■ ACTION ITEM:
Print exactly the lines that run from the first line of the material to the line containing "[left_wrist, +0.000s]", both ends included, and skip the pictures.

■ RECORDED INFORMATION:
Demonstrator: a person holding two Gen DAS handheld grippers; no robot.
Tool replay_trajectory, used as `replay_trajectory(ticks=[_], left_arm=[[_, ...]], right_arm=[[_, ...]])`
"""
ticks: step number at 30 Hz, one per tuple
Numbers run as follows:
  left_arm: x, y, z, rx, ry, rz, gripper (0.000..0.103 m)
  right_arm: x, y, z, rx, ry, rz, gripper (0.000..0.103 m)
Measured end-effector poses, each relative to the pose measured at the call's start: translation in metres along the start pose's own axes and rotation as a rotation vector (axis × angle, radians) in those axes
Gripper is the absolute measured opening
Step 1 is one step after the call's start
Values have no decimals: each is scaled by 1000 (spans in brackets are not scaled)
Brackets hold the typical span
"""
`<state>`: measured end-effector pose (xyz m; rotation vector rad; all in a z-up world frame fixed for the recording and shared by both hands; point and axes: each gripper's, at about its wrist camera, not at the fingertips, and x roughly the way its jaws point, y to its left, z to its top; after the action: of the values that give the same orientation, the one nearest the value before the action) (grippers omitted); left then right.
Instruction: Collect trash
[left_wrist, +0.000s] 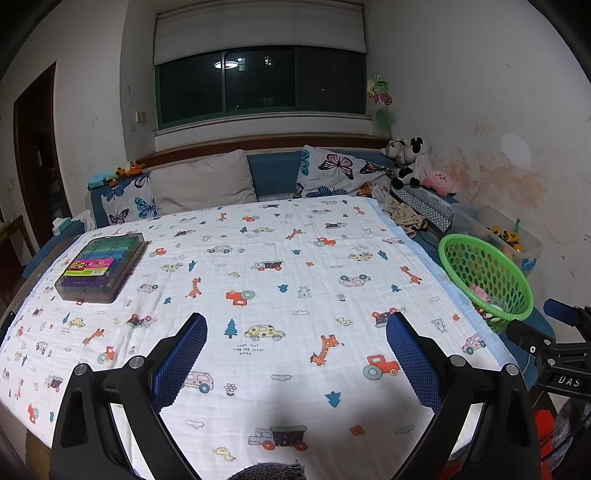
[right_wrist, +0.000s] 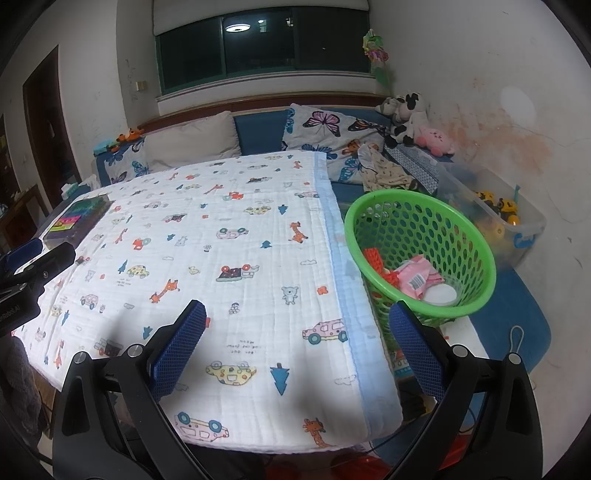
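Both sets of blue-padded fingers spread wide, nothing held: left gripper (left_wrist: 295, 354) over the white cartoon-print blanket (left_wrist: 258, 266) on the counter, right gripper (right_wrist: 297, 350) near its edge. Trash, including a pink wrapper (right_wrist: 419, 278), already inside the green perforated plastic basket (right_wrist: 476, 236) just beside the counter. No loose litter visible on the blanket; probably worth scanning before ending. Leave the clear case of coloured markers (left_wrist: 101, 267) alone.

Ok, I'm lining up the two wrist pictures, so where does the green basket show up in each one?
Left wrist: the green basket sits at the right edge, beside the printed blanket.
Right wrist: the green basket is right of centre, with pink and red trash inside.
Shared landmark: the dark window on the far wall.
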<state>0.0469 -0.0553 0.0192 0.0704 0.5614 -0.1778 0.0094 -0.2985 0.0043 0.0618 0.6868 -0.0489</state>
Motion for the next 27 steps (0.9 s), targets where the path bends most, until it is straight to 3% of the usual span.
replay_trajectory(ticks=[27], left_arm=[[1, 2, -1, 3, -2, 6, 94]], right_arm=[[2, 8, 1, -1, 2, 11, 98]])
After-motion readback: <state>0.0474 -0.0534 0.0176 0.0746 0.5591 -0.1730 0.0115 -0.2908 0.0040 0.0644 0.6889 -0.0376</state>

■ TASK RESULT:
Demonstrator: a person holding two Gen DAS handheld grippers; no robot.
Tool replay_trajectory, used as `replay_trajectory(ticks=[_], left_arm=[[_, ...]], right_arm=[[_, ...]])`
"""
ticks: step number at 30 Hz, one per tuple
Numbers run as follows:
  left_arm: x, y, z, rx, ry, rz, gripper (0.000..0.103 m)
  right_arm: x, y, z, rx, ry, rz, gripper (0.000..0.103 m)
Measured end-effector poses, each relative to the pose measured at the call's start: translation in metres along the start pose's own axes and rotation as a rotation vector (axis × angle, radians) in those axes
Gripper is the absolute measured opening
Step 1 is one step after the call's start
Values have no decimals: each is scaled by 1000 (spans in brackets are not scaled)
Brackets hold the typical span
"""
`<state>`: measured end-effector pose (xyz m; rotation vector rad; all in a z-up world frame fixed for the recording and shared by both hands; point and axes: each gripper's, at about its wrist camera, not at the fingertips, and x roughly the way its jaws point, y to its left, z to its top; after the action: of the values that give the same orientation, the one nearest the value before the action) (grippers omitted); left then right.
Instruction: Collect trash
[left_wrist, +0.000s] 

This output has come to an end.